» **Action item**
Output the data below exactly, without images.

╭─ Dataset excerpts

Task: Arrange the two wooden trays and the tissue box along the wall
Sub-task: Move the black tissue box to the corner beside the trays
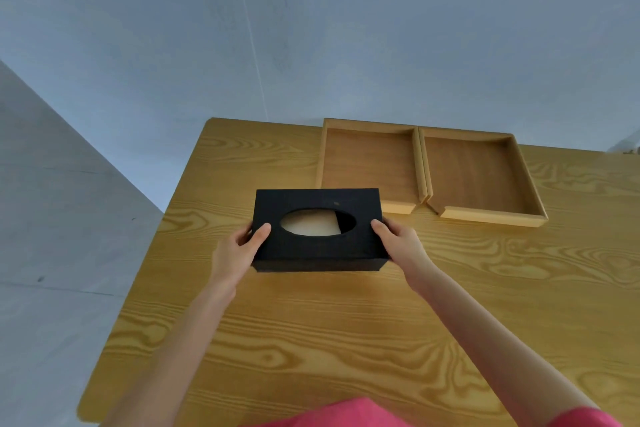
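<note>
A black tissue box (pixel 311 250) with an oval opening on top is held over the middle of the wooden table (pixel 311 340). My left hand (pixel 242 246) grips its left end and my right hand (pixel 398 243) grips its right end. Two shallow wooden trays stand side by side at the table's far edge, against the wall: the left tray (pixel 367 163) and the right tray (pixel 474 173). Their inner rims touch. The box's far right corner overlaps the left tray's front edge in view.
A pale blue-grey wall (pixel 311 28) runs along the table's far edge. The table's left edge drops to a grey floor (pixel 52 253). Bare tabletop lies to the left of the trays, by the far left corner (pixel 259 149).
</note>
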A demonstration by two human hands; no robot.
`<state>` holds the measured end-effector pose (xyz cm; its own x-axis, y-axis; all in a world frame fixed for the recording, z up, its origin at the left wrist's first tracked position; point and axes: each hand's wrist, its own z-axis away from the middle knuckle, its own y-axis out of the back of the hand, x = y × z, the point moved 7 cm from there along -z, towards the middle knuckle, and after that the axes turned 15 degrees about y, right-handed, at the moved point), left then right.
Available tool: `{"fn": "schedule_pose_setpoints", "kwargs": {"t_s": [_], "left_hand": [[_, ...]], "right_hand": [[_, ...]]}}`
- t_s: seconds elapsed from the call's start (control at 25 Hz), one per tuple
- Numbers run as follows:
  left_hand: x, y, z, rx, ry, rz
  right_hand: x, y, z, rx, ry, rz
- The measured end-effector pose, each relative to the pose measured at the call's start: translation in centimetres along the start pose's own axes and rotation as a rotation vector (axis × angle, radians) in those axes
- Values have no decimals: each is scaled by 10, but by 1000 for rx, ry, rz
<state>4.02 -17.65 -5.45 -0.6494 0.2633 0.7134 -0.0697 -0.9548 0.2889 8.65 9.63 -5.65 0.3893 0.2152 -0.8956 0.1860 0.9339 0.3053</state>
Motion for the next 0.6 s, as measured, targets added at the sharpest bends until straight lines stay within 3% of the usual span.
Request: {"fn": "schedule_pose_setpoints", "kwargs": {"t_s": [0.32,0.6], "left_hand": [[59,63,-67,116,-46,20],[80,84,-132,205,-35,29]], "right_hand": [[-67,-71,-74,-104,56,-6],[-82,-123,-128,-213,28,-19]]}}
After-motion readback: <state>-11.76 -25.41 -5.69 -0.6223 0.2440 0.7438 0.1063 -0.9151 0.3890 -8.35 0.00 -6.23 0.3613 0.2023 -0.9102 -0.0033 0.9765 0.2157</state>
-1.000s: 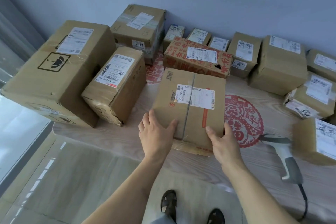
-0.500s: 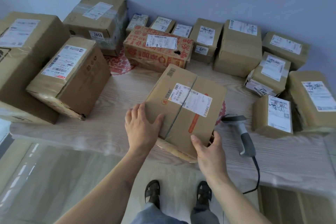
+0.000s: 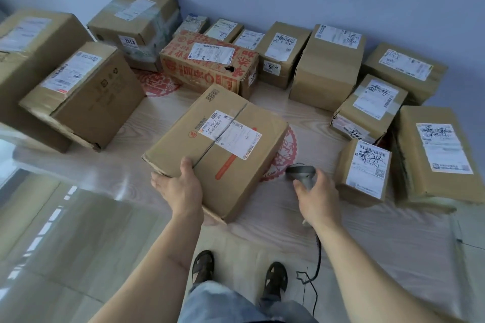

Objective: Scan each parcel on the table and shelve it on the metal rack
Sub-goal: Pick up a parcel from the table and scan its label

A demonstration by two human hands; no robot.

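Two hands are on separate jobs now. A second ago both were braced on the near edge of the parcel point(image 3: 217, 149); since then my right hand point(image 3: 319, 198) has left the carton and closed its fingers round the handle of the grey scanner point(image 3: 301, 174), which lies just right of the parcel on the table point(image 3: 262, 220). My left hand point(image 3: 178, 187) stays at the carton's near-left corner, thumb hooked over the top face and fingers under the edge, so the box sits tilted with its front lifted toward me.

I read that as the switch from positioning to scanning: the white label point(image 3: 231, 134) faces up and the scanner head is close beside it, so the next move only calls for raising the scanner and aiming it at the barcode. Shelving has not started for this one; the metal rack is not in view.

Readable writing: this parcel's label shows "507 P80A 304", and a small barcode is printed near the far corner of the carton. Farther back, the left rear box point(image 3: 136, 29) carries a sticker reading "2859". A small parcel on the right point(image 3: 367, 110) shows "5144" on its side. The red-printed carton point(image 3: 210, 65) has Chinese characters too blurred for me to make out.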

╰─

» **Solution to this problem**
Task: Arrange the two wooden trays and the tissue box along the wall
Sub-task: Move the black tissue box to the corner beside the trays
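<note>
A black tissue box (pixel 311 250) with an oval opening on top is held over the middle of the wooden table (pixel 311 340). My left hand (pixel 242 246) grips its left end and my right hand (pixel 398 243) grips its right end. Two shallow wooden trays stand side by side at the table's far edge, against the wall: the left tray (pixel 367 163) and the right tray (pixel 474 173). Their inner rims touch. The box's far right corner overlaps the left tray's front edge in view.
A pale blue-grey wall (pixel 311 28) runs along the table's far edge. The table's left edge drops to a grey floor (pixel 52 253). Bare tabletop lies to the left of the trays, by the far left corner (pixel 259 149).
</note>
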A demonstration by two human hands; no robot.
`<state>` holds the measured end-effector pose (xyz cm; its own x-axis, y-axis; all in a world frame fixed for the recording, z up, its origin at the left wrist's first tracked position; point and axes: each hand's wrist, its own z-axis away from the middle knuckle, its own y-axis out of the back of the hand, x = y × z, the point moved 7 cm from there along -z, towards the middle knuckle, and after that the axes turned 15 degrees about y, right-handed, at the moved point), left then right.
Available tool: `{"fn": "schedule_pose_setpoints", "kwargs": {"t_s": [_], "left_hand": [[_, ...]], "right_hand": [[_, ...]]}}`
- t_s: seconds elapsed from the call's start (control at 25 Hz), one per tuple
- Numbers run as follows:
  left_hand: x, y, z, rx, ry, rz
  right_hand: x, y, z, rx, ry, rz
- The measured end-effector pose, each relative to the pose measured at the call's start: translation in centimetres along the start pose's own axes and rotation as a rotation vector (axis × angle, radians) in those axes
- Values have no decimals: each is scaled by 10, but by 1000 for rx, ry, rz
<state>4.02 -17.65 -5.45 -0.6494 0.2633 0.7134 -0.0697 -0.9548 0.2889 8.65 9.63 -5.65 0.3893 0.2152 -0.8956 0.1860 0.9339 0.3053</state>
Motion for the next 0.6 s, as measured, targets added at the sharpest bends until straight lines stay within 3% of the usual span.
Request: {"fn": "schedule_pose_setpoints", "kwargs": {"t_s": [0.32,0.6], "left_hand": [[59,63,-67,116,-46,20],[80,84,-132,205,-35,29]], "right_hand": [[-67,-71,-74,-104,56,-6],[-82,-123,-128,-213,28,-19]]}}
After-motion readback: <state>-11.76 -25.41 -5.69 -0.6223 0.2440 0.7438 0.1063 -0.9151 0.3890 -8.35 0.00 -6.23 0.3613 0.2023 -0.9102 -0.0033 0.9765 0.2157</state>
-1.000s: 
-0.500s: 
+0.000s: 

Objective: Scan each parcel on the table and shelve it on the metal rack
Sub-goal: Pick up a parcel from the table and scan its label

A demonstration by two human hands; no robot.

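Two hands are on separate jobs now. A second ago both were braced on the near edge of the parcel point(image 3: 217, 149); since then my right hand point(image 3: 319, 198) has left the carton and closed its fingers round the handle of the grey scanner point(image 3: 301, 174), which lies just right of the parcel on the table point(image 3: 262, 220). My left hand point(image 3: 178, 187) stays at the carton's near-left corner, thumb hooked over the top face and fingers under the edge, so the box sits tilted with its front lifted toward me.

I read that as the switch from positioning to scanning: the white label point(image 3: 231, 134) faces up and the scanner head is close beside it, so the next move only calls for raising the scanner and aiming it at the barcode. Shelving has not started for this one; the metal rack is not in view.

Readable writing: this parcel's label shows "507 P80A 304", and a small barcode is printed near the far corner of the carton. Farther back, the left rear box point(image 3: 136, 29) carries a sticker reading "2859". A small parcel on the right point(image 3: 367, 110) shows "5144" on its side. The red-printed carton point(image 3: 210, 65) has Chinese characters too blurred for me to make out.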

This output is finished.